## [YOUR ASSIGNMENT]
Your copy should match the listing below exactly, except that it holds no images.

## [EXERCISE DATA]
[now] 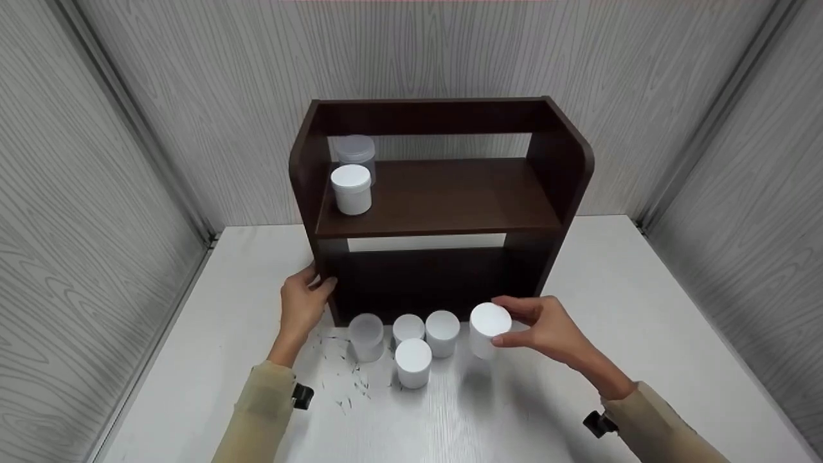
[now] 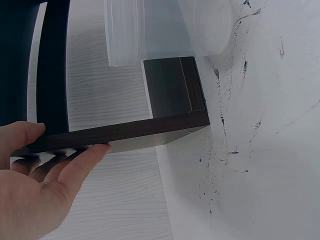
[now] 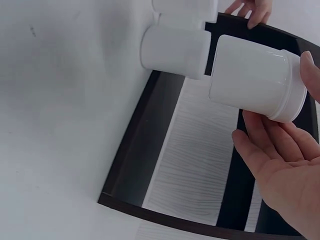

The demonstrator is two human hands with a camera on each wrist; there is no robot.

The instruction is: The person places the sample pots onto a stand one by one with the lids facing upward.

## [SOLUTION FOR THIS EXERCISE]
[now] 
[now] 
[now] 

The demonstrator is two human hands with a camera on each wrist; there is no robot.

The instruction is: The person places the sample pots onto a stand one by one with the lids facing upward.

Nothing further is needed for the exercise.